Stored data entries
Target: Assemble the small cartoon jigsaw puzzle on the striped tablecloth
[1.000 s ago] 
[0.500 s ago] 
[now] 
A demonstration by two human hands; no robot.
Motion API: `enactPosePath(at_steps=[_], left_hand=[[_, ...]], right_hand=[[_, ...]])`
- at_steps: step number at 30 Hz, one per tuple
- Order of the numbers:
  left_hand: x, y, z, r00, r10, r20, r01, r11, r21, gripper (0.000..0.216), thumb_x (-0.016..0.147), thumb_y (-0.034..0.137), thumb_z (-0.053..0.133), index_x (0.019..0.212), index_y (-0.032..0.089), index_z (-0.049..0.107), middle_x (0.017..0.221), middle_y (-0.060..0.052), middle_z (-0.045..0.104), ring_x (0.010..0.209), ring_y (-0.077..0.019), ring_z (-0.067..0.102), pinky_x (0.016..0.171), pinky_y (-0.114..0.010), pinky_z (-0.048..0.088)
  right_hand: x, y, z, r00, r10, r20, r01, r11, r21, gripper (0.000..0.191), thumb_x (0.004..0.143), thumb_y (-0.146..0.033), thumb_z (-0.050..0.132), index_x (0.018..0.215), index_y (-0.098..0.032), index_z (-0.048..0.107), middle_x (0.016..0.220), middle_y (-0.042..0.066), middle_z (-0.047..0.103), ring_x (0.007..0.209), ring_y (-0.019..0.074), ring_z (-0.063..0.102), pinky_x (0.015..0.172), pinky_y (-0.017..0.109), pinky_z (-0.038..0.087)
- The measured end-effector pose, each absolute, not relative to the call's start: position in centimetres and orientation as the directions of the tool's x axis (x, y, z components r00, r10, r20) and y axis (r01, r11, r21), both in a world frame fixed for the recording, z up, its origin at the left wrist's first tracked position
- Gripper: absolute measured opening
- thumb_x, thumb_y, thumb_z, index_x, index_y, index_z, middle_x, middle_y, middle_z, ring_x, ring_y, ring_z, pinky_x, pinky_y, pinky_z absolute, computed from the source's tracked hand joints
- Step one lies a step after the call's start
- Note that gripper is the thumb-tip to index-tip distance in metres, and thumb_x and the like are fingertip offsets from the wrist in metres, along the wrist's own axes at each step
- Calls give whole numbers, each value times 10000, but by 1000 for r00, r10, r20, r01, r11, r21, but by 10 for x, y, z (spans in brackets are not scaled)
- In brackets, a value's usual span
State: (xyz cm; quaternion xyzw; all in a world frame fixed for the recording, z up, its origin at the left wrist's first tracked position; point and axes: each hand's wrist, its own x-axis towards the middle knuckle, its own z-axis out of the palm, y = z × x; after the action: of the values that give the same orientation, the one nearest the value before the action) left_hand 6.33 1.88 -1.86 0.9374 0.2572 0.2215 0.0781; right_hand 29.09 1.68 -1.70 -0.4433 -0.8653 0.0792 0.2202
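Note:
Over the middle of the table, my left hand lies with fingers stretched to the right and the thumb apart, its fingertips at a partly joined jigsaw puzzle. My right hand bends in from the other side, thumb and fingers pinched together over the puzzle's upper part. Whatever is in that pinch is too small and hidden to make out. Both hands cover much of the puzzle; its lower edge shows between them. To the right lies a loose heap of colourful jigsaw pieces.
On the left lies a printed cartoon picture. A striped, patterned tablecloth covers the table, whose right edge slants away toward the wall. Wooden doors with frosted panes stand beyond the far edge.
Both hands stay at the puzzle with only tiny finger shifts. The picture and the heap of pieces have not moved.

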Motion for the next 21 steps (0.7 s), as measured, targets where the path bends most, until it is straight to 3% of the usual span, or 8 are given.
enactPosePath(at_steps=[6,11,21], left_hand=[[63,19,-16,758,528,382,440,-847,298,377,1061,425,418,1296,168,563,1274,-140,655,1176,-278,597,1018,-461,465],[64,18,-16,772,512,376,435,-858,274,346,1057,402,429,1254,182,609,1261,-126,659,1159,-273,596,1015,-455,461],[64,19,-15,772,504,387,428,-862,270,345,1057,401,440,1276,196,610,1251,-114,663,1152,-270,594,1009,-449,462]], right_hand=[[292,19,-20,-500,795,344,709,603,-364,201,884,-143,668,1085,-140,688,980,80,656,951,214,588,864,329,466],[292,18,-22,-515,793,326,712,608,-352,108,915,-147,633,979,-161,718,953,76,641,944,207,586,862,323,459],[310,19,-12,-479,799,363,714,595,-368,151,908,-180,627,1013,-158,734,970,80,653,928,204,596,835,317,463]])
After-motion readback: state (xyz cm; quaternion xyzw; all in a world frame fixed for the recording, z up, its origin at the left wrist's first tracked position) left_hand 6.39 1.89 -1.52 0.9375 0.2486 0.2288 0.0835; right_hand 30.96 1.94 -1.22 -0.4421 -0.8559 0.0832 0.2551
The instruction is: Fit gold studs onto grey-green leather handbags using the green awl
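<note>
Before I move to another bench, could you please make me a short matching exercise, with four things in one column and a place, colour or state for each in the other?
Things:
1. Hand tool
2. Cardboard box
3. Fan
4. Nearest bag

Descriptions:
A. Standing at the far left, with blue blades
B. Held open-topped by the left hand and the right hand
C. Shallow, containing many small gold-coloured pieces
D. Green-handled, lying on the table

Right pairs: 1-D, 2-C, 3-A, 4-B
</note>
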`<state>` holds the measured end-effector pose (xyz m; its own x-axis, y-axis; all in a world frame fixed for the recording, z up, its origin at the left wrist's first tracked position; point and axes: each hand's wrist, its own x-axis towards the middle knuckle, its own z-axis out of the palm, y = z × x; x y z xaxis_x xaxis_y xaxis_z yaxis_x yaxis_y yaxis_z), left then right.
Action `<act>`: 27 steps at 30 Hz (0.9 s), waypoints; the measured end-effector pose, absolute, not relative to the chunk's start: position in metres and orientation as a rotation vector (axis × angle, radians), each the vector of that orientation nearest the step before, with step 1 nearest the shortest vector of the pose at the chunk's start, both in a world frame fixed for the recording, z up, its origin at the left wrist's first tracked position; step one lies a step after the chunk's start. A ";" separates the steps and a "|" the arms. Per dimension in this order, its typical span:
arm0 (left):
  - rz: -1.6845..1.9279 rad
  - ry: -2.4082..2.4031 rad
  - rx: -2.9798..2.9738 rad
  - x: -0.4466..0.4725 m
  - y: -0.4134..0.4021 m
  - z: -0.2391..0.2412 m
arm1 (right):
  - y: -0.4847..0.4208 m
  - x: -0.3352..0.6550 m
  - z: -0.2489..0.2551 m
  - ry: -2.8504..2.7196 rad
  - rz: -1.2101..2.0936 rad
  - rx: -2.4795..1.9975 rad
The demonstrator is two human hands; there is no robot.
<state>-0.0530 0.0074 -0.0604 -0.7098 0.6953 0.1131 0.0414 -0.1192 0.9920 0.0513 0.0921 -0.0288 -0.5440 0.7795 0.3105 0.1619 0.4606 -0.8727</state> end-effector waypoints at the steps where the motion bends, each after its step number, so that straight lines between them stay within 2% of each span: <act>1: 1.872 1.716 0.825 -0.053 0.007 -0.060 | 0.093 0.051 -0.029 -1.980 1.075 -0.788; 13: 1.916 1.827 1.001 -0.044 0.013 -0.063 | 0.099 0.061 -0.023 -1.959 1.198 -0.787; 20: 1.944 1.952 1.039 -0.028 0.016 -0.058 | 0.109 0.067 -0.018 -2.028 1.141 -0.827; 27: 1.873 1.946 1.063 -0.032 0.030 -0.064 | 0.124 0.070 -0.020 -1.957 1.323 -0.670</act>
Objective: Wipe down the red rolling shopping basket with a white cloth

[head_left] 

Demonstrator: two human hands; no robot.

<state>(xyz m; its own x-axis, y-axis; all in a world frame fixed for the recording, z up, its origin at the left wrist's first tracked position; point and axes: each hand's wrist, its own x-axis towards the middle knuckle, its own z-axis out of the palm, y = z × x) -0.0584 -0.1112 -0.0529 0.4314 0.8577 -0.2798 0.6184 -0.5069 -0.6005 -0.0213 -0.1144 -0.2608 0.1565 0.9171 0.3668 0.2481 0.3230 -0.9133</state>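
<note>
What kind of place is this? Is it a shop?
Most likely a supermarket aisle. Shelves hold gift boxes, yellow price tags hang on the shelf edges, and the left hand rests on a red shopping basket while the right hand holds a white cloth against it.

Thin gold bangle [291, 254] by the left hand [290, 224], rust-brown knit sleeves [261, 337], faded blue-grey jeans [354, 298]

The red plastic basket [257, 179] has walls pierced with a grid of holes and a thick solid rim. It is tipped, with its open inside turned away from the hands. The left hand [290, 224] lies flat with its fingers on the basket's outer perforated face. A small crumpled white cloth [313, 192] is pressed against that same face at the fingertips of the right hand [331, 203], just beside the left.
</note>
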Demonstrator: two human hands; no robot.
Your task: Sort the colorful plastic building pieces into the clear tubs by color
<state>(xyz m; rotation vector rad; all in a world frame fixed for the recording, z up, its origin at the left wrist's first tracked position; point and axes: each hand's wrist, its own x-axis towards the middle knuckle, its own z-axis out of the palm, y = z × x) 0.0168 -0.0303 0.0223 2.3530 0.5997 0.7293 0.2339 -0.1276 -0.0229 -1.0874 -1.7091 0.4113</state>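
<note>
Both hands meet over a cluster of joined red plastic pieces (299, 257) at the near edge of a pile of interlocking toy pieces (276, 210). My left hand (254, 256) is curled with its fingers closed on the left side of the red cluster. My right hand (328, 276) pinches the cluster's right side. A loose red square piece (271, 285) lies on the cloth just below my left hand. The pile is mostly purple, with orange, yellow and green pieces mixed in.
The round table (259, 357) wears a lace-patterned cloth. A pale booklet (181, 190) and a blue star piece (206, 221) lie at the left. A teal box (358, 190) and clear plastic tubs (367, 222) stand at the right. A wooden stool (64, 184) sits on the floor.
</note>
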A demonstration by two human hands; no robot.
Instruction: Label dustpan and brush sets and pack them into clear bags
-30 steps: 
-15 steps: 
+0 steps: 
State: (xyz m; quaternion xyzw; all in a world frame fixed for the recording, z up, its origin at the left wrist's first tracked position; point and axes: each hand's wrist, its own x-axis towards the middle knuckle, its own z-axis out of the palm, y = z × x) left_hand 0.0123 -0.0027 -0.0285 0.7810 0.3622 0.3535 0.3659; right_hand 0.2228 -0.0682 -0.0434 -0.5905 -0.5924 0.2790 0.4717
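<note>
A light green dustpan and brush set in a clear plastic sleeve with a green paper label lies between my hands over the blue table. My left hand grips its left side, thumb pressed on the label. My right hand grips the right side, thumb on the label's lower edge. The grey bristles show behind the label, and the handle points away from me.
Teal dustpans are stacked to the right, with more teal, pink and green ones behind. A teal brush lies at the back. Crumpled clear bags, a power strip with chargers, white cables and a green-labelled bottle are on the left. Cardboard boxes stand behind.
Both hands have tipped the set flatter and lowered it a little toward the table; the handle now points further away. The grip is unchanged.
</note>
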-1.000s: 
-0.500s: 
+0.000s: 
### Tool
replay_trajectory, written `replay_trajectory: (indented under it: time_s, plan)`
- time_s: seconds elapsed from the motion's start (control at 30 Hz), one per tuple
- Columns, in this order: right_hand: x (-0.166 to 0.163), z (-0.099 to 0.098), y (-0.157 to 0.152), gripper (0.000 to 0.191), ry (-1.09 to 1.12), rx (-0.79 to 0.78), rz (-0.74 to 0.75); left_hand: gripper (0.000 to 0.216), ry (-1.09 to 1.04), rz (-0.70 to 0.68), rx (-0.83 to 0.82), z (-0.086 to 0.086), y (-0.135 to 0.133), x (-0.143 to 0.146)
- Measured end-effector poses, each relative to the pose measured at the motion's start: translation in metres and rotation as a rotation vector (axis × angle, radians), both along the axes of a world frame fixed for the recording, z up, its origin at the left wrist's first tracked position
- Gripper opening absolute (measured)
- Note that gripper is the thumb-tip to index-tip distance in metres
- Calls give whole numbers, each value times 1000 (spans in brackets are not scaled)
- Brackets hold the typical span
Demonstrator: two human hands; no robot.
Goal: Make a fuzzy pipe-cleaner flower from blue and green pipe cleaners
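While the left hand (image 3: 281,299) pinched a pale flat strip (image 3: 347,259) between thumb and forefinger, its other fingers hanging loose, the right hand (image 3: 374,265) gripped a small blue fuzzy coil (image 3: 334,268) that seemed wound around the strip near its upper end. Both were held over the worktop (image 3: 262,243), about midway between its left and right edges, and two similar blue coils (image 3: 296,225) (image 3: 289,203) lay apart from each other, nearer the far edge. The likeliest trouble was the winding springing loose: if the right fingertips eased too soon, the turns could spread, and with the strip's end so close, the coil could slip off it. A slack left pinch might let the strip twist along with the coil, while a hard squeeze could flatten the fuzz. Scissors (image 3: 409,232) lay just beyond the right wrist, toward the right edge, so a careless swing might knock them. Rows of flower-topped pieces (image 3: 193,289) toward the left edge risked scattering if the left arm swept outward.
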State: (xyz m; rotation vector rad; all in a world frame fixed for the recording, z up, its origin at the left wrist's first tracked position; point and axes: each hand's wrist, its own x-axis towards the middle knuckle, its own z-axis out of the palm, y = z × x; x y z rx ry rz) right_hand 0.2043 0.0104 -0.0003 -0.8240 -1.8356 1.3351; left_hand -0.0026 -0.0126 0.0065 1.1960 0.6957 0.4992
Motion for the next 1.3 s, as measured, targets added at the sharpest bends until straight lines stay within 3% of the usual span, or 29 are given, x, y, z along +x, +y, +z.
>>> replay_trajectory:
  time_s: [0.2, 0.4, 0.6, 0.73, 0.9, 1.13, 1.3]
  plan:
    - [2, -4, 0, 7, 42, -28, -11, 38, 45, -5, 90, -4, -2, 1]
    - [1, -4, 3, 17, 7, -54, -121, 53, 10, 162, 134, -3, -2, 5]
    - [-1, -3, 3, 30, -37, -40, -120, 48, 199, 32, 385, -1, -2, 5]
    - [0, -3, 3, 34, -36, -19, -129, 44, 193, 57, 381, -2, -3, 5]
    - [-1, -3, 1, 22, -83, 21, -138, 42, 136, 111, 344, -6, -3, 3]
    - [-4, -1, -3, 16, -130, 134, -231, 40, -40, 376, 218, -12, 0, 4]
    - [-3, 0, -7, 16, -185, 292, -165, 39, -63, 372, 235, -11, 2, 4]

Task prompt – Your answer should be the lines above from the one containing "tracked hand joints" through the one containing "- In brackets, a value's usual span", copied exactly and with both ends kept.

Output of the task –
- thumb_x, thumb_y, thumb_z, index_x, index_y, index_z, middle_x, middle_y, middle_z, ring_x, ring_y, ring_z, pinky_x, pinky_y, pinky_z absolute, computed from the source's tracked hand joints
- Step one lies a step after the call's start
- Note that gripper is the thumb-tip to index-tip distance in metres, and thumb_x and the like are fingertip offsets from the wrist in metres, along the wrist's own axes at each step
- Calls give whole numbers, each value times 10000, but by 1000 for r00, r10, r20, r01, r11, r21, but by 10 for x, y, z (spans in brackets are not scaled)
- In brackets, a value's usual span

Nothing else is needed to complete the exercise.